Whenever the word "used" appears in a line of the data below, copy that line.

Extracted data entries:
------------------------------------------------

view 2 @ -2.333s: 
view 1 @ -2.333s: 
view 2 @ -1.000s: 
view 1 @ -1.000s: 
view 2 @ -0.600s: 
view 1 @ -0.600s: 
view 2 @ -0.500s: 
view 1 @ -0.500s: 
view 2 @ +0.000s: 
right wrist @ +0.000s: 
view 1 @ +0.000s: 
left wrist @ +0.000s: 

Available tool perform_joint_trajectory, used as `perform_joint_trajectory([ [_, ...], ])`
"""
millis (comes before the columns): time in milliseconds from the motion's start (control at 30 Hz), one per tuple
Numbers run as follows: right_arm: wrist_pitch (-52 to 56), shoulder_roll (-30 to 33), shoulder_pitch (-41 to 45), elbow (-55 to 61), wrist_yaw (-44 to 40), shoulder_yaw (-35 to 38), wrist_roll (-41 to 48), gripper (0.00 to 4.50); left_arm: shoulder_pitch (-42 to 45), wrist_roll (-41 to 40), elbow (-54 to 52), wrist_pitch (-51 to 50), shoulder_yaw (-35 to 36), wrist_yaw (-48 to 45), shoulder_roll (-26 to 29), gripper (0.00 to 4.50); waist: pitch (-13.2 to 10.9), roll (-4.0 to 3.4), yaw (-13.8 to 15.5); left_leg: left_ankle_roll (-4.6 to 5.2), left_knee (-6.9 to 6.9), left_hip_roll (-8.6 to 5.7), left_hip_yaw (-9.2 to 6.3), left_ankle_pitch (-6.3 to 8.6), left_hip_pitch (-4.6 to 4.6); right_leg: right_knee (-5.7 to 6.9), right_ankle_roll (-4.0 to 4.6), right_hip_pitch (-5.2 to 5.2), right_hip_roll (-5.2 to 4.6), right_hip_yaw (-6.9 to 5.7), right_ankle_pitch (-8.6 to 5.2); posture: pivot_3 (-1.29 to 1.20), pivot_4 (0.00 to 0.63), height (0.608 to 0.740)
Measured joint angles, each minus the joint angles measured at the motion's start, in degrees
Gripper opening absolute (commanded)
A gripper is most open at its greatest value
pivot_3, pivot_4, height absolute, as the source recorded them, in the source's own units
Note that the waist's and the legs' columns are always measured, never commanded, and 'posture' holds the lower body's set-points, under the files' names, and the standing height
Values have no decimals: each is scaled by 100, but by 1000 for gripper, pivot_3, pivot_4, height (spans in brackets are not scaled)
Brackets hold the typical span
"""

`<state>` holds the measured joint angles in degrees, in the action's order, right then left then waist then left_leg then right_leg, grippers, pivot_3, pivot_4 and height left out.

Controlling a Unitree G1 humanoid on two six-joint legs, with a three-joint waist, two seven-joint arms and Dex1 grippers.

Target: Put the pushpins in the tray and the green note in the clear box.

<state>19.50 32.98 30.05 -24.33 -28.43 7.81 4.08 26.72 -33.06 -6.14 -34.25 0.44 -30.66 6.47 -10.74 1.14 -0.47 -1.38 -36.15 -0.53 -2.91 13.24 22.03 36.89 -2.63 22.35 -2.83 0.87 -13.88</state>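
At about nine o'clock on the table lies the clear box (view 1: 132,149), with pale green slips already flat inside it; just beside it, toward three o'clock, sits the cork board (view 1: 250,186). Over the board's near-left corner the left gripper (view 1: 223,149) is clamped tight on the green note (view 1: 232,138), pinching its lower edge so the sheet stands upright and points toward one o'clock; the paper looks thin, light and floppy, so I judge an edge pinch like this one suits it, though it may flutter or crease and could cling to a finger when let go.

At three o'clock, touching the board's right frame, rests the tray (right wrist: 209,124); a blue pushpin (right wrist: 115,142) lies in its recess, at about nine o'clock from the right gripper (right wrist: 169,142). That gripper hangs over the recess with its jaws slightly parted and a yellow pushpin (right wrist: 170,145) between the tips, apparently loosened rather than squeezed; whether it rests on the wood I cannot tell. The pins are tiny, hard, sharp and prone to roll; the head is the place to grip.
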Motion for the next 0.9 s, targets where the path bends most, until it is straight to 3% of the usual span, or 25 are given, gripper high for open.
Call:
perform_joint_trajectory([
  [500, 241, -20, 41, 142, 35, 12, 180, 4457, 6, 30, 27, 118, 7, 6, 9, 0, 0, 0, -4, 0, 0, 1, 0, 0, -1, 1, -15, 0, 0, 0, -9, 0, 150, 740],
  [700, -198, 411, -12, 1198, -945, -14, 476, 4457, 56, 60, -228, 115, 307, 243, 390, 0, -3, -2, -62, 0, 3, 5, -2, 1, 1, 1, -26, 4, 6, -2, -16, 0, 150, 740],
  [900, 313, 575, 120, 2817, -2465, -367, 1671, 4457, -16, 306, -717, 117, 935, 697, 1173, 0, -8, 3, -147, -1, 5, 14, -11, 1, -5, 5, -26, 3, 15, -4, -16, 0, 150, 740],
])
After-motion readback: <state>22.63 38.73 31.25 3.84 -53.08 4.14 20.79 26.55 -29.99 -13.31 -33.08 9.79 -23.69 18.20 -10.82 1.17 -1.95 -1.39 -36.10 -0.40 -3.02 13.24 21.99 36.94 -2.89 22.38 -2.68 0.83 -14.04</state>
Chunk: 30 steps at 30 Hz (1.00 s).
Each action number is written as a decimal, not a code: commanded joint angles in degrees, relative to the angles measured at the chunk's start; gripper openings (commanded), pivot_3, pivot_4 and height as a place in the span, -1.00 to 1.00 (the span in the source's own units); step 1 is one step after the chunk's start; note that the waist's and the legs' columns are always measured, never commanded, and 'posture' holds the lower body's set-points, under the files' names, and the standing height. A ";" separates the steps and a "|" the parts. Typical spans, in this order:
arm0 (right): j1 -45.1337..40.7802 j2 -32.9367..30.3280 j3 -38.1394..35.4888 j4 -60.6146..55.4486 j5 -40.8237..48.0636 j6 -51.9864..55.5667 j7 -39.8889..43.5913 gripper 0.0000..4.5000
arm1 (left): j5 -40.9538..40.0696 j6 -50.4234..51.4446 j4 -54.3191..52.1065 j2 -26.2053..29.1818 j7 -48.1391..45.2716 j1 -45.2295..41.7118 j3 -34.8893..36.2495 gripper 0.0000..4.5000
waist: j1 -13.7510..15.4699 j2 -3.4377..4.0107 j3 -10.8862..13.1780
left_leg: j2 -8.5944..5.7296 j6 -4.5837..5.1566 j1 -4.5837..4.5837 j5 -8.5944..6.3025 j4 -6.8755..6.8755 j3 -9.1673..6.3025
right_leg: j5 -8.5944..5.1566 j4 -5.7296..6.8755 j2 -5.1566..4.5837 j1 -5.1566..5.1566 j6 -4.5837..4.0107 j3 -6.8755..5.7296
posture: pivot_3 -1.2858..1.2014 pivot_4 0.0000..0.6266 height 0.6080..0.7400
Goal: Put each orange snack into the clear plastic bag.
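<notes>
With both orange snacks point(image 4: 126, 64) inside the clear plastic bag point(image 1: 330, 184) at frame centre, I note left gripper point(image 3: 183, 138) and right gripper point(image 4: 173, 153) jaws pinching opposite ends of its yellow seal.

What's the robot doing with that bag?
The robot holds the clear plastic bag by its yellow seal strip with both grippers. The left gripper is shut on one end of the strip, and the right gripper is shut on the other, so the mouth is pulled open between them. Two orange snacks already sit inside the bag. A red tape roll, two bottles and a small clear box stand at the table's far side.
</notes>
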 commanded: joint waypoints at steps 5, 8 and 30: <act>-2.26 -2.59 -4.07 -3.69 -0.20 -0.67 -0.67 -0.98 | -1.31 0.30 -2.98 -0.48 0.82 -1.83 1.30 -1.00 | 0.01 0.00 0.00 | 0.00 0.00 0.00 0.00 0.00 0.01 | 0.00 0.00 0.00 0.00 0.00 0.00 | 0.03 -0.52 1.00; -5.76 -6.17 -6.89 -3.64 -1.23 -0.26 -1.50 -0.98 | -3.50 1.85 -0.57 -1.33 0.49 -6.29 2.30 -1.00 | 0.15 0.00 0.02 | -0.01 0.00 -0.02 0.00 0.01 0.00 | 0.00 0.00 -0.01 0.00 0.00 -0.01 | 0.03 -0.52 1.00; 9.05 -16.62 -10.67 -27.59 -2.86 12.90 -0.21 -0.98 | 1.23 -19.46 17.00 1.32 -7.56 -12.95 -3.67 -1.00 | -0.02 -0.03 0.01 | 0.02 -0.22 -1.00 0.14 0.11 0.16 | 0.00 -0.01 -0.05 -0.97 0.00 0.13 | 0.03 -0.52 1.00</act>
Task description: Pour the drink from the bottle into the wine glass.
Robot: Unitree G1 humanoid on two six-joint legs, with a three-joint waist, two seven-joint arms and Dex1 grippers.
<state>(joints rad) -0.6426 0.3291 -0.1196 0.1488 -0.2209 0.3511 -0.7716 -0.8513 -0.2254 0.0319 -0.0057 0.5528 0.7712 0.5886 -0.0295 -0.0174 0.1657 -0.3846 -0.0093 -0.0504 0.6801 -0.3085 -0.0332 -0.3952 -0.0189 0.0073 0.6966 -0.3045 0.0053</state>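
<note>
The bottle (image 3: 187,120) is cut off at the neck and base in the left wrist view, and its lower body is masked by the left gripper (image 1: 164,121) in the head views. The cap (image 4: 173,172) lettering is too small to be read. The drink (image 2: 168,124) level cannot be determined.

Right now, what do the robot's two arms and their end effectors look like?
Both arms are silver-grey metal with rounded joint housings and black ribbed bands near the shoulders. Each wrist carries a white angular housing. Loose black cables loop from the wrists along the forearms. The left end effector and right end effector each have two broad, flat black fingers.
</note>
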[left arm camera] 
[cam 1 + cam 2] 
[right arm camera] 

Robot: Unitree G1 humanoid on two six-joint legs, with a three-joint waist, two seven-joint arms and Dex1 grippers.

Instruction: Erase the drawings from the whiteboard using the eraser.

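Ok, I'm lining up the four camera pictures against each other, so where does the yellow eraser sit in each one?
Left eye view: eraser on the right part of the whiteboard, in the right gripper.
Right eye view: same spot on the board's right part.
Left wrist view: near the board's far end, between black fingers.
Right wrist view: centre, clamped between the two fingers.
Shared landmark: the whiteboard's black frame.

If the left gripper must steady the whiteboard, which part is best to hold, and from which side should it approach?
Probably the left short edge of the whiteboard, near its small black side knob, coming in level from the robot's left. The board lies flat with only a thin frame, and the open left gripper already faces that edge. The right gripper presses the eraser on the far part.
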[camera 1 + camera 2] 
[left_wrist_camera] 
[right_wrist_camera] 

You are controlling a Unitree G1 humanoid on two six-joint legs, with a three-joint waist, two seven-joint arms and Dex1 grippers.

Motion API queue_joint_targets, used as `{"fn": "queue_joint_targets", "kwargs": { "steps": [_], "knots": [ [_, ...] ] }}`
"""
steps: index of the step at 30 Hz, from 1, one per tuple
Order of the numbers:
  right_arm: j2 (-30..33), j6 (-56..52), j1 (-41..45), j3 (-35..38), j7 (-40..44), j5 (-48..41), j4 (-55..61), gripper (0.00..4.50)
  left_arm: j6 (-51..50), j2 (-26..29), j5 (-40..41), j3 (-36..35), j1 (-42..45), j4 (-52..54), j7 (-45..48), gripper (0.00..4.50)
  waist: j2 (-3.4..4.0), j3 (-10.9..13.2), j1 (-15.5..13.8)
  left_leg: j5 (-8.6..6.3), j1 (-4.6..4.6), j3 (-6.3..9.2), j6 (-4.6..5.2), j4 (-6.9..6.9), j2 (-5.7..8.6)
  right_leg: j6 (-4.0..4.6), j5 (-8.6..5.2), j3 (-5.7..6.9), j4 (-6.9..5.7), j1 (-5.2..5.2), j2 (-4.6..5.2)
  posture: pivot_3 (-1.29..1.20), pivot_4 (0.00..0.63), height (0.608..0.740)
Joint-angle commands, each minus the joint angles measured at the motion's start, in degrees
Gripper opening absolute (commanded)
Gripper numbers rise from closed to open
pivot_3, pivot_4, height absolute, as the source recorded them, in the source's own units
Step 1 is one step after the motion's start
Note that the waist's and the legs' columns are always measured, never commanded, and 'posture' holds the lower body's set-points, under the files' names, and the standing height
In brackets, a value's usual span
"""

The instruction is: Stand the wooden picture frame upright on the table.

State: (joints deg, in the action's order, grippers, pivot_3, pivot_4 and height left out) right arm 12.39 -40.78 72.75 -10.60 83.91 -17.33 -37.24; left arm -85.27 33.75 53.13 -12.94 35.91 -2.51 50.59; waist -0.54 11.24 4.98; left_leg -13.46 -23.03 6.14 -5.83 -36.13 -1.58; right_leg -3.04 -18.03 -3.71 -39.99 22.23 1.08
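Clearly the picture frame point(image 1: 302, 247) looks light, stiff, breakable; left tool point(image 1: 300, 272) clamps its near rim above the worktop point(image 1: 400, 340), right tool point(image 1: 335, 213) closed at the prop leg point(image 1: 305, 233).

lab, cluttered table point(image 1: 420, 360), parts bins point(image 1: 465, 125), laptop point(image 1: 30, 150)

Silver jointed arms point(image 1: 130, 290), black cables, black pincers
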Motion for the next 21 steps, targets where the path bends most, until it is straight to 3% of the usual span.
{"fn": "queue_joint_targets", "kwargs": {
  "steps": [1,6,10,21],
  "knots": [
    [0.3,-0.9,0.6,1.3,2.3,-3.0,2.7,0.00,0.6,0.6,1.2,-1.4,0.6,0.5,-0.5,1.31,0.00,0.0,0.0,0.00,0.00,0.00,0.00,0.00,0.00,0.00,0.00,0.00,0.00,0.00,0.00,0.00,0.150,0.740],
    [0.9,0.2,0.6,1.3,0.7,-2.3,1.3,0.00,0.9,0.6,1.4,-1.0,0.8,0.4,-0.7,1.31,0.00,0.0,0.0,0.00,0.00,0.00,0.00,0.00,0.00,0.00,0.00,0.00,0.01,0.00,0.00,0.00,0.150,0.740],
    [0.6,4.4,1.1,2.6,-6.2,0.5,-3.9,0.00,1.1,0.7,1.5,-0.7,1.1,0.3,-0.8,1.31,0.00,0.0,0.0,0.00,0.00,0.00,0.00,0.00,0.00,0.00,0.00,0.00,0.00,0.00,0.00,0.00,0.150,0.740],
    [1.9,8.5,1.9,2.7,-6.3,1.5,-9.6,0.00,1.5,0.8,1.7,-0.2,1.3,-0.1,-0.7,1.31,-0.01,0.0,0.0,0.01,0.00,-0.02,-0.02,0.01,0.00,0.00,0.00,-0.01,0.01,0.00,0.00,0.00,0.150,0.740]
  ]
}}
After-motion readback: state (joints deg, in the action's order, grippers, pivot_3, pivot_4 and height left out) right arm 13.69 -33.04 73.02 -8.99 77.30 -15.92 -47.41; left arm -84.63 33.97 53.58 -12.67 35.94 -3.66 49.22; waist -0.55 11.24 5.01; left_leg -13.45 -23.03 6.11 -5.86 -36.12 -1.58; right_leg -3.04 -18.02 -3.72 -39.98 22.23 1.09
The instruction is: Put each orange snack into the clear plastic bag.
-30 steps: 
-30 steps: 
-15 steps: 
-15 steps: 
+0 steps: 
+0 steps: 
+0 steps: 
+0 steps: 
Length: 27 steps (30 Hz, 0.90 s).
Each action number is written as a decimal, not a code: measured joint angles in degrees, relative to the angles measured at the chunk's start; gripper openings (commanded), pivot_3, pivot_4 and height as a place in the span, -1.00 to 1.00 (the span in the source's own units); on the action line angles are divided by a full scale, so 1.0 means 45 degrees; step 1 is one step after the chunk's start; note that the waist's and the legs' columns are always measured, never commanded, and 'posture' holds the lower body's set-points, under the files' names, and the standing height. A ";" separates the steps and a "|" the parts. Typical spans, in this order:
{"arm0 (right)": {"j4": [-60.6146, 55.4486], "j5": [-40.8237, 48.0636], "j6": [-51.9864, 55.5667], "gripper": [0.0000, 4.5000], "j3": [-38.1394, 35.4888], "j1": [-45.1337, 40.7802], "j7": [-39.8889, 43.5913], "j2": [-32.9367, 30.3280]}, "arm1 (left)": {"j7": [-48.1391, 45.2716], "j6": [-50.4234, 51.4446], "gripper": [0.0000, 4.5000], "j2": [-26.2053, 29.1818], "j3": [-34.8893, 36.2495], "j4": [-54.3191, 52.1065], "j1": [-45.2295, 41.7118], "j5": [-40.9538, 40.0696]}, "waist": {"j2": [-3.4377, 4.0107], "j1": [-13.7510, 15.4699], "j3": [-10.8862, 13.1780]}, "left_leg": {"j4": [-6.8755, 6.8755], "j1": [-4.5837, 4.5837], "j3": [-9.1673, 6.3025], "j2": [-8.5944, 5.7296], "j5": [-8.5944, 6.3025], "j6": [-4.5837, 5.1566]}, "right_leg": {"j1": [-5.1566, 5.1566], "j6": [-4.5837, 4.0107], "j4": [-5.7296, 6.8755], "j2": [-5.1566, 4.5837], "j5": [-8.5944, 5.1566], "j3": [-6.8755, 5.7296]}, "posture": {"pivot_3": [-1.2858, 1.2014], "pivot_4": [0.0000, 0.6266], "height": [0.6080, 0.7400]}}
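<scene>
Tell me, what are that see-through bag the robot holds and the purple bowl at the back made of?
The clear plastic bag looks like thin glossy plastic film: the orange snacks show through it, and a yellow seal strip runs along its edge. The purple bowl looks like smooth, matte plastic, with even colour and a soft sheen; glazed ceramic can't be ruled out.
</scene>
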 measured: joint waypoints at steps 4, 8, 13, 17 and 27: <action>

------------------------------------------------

Solution.
Available tool perform_joint_trajectory, used as `perform_joint_trajectory([ [_, ...], ])`
Motion API queue_joint_targets, used as `{"fn": "queue_joint_targets", "kwargs": { "steps": [_], "knots": [ [_, ...] ] }}`

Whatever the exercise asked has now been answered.